Deleting company data as a security measure
In the case of our interlocutors from SDR-IT, the procedure for permanently deleting data consists of overwriting it with a string of zeros. A company providing this type of service should have specialised software to perform such operations. Of course, overwriting is not everything. Miłosz Krzywania tells us what happens next:
As Miłosz Krzywania, legal advisor and member of the management board at SDR-IT, says:
after deleting the data, we issue a certificate confirming that the data has been deleted. In addition, our software then tests the device or medium and issues a report. It contains all the necessary information: what method of data deletion was used, whether the process was carried out correctly and whether any errors occurred.
There are several ways to delete files, and the method used depends on the type of data. There are so-called ‘shallow’ methods, used in most cases, but when classified or top-secret information is involved, it is recommended to use ‘deep’ methods.
Regardless of the method used, the contractor deleting the data should issue the company with a certificate and a report on the entire process. This way, in the event of a data leak, such documents can be presented to the relevant authorities as proof that the incident was most likely not related to the company.

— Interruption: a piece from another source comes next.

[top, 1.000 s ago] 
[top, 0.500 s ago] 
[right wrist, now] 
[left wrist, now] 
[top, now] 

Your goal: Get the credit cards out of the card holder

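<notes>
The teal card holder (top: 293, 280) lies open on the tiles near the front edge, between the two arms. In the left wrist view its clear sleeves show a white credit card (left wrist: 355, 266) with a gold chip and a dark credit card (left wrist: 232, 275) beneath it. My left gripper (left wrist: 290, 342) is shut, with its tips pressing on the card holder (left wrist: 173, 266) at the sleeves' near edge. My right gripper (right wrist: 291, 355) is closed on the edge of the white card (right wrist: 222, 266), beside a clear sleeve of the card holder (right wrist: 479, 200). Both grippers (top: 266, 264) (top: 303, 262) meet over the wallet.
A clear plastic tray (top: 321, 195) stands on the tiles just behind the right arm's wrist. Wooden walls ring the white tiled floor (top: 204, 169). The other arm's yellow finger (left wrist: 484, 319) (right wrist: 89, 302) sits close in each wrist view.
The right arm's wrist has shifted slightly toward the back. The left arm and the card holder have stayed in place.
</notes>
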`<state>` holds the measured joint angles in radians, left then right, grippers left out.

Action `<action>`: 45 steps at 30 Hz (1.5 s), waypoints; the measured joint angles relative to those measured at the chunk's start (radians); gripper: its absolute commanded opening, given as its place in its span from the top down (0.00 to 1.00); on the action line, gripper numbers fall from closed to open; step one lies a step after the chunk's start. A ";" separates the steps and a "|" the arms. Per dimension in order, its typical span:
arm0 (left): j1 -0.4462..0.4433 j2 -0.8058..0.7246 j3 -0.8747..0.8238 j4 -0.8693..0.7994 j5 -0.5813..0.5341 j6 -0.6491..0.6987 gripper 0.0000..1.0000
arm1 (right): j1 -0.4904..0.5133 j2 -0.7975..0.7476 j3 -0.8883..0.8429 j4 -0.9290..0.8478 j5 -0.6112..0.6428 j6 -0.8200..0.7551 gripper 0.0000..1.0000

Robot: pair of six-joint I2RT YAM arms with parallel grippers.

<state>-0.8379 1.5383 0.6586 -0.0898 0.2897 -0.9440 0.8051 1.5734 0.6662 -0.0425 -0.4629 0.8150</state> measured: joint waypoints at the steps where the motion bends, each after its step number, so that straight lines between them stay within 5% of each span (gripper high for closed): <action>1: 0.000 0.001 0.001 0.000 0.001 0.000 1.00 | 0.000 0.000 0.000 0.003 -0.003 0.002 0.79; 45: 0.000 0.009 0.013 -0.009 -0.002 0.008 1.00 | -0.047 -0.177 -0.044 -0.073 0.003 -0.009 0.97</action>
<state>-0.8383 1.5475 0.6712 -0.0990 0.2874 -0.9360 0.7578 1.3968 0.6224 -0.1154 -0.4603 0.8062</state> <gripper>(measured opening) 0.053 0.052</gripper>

It is a kind of ‘insurance policy’ that means much more than simply declaring that ‘the company’s IT specialist has wiped the disk’.
Removal or disposal of equipment
Of course, that’s not all. In the situation described above, the contractor responsible for data removal becomes the entity responsible for the proper execution of this process. After the company presents the documents, the UODO or another authority turns to the contractor. Miłosz Krzywania says bluntly: ‘We are a shield for the customer.’
What exactly happens to the equipment at the data removal company? It all depends on whether we only want to delete the files and recover the equipment, or whether we want to dispose of the device completely, but in accordance with the regulations. At SDR-IT, in the latter case, the entrepreneur also receives documents related to the entry of the equipment in the Product Database so that, if necessary, they can prove that the device has been disposed of in accordance with the law.
In the case of hard drives, such disposal involves deleting data from the drive or demagnetising it (if possible, mainly with older HDD models) and then putting the device into a shredder. This produces waste measuring a few millimetres, which must also be treated in accordance with the relevant regulations.
Not just phones and laptops. What else collects company data?
This last aspect is particularly important in the context of the BDO regulations in Poland. Companies must report what happens to withdrawn devices. Have they been recycled? Have they been disposed of properly? In the event of an inspection, everything must be transparent. That is why it is worth using the services of a professional company offering data removal and disposal, which will issue documentation after the entire process indicating exactly what happened to the device.
What devices are we talking about? When I talk to the CEO of SDR-IT, he says that, apart from smartphones and laptops, monitors and printers are most often disposed of. The company also destroys landline phones, which are becoming increasingly rare. In 2025, they disposed of over 5,000 of them. Can data leaks also occur with such inconspicuous equipment?
Most large printers found in offices, known as multifunction devices, have hard drives. Virtually every document that is photocopied or printed by such equipment is saved on the hard drive. Some may say that nothing is saved on a landline telephone, but this is also a mistake, because they have a log of calls and numbers – Jarosław Dancewicz, president of SDR-IT.